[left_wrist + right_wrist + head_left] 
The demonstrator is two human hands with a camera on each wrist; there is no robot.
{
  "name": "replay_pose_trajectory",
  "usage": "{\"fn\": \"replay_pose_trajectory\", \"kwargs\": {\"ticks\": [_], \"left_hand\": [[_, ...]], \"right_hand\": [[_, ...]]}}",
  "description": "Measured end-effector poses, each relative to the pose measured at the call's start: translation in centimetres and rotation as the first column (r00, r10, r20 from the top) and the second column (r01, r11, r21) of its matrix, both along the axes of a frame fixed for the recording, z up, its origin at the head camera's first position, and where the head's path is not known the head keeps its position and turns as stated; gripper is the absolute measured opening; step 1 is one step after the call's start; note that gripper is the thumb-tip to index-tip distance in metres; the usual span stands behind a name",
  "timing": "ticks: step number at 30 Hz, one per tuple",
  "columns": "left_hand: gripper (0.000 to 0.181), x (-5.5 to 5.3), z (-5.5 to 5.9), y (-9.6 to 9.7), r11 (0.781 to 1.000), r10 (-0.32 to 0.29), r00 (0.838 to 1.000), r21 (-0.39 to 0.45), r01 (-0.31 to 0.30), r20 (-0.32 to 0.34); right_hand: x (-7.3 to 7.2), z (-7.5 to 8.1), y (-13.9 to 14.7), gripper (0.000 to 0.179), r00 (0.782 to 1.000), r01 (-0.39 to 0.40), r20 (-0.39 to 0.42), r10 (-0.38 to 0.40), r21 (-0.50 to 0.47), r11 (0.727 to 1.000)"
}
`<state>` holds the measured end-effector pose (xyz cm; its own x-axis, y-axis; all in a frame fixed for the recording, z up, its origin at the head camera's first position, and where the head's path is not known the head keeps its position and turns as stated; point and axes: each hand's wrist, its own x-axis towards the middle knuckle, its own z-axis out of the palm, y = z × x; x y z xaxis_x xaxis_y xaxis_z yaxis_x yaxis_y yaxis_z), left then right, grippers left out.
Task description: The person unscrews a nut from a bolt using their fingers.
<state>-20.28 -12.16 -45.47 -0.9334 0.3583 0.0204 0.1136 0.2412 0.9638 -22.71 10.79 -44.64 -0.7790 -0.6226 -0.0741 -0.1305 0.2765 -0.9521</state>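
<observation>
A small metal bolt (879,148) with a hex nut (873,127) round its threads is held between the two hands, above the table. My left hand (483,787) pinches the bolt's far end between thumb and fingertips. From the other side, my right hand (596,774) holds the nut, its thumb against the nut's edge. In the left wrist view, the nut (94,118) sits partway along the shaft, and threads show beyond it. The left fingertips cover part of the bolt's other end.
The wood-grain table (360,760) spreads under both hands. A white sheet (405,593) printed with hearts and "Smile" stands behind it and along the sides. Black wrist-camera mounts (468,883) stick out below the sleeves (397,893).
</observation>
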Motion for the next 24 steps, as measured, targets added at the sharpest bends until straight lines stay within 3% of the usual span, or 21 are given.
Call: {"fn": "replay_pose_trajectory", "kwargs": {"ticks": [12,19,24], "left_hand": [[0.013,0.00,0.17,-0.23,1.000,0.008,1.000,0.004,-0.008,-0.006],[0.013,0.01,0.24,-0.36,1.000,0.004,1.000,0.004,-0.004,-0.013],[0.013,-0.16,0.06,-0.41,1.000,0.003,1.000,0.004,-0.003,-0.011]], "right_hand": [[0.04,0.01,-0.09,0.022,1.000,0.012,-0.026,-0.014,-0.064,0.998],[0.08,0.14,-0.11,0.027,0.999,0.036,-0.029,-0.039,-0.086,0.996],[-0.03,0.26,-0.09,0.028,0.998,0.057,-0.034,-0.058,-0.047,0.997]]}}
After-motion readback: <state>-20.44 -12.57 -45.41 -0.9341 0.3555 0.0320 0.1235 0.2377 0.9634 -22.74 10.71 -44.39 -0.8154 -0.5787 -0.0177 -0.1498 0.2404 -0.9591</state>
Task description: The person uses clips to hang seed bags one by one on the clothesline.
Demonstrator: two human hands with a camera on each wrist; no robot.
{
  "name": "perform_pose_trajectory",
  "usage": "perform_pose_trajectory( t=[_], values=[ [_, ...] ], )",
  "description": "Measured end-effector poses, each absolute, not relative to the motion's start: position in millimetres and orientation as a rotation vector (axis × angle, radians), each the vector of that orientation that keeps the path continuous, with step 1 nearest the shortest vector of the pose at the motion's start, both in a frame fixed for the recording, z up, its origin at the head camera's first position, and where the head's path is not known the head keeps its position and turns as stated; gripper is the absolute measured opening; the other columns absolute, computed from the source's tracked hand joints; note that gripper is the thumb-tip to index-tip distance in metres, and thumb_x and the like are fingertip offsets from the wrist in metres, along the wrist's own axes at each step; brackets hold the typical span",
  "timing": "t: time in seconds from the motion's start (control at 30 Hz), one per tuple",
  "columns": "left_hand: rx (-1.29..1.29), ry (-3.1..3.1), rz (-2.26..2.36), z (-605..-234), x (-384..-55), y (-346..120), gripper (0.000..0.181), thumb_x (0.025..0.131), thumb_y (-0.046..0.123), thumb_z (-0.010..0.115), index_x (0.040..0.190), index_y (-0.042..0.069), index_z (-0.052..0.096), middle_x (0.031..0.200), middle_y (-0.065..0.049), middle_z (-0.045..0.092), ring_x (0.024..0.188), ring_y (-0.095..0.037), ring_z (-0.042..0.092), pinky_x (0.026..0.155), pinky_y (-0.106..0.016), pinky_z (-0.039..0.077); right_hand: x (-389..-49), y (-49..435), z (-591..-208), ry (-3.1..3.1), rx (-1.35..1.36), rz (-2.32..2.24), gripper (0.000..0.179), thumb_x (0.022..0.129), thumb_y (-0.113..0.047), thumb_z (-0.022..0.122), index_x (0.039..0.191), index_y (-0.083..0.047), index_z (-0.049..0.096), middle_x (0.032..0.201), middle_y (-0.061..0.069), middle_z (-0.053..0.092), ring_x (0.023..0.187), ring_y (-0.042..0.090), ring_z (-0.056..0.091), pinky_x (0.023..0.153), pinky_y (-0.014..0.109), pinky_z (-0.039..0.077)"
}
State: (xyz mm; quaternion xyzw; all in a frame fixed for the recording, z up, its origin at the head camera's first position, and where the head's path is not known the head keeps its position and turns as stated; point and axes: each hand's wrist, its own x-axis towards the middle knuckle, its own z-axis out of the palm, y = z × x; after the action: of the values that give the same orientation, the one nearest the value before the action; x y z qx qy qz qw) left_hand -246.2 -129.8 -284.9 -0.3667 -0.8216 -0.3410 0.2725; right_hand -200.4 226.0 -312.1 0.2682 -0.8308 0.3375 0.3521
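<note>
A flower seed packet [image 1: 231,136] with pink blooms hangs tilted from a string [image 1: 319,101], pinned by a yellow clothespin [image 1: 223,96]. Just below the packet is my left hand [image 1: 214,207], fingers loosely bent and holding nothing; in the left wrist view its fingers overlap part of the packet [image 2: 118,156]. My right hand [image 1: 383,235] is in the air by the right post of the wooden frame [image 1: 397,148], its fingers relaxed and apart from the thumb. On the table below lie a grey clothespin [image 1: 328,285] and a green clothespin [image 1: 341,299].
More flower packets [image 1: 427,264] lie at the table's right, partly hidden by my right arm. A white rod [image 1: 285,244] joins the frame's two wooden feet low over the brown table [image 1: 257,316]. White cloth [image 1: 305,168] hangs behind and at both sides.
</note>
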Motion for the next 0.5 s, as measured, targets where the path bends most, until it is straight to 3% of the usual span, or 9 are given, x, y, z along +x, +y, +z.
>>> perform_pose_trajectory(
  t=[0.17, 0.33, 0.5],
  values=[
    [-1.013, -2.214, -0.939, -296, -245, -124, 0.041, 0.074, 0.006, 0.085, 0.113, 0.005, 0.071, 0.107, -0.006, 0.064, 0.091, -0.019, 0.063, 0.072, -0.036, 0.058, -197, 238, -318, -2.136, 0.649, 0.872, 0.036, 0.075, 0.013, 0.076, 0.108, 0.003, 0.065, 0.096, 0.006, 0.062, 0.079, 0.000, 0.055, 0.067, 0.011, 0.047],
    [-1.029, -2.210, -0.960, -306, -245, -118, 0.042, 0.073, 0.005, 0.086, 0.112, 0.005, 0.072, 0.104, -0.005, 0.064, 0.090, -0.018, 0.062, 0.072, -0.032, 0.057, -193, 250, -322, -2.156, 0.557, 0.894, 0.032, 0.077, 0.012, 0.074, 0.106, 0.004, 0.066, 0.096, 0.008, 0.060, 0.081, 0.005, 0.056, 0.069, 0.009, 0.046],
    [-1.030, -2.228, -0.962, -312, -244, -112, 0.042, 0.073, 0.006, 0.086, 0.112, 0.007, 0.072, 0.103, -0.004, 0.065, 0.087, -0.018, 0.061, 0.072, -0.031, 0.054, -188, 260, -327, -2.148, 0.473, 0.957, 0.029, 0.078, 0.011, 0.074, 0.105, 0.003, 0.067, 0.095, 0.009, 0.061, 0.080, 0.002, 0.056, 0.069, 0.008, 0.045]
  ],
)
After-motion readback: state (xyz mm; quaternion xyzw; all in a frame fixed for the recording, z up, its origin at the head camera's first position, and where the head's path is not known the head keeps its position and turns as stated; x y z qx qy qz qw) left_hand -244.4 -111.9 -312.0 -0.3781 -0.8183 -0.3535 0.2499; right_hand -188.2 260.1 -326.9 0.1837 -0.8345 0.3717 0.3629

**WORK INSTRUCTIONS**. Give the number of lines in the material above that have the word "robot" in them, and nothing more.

**ANSWER TO THIS TASK**. 2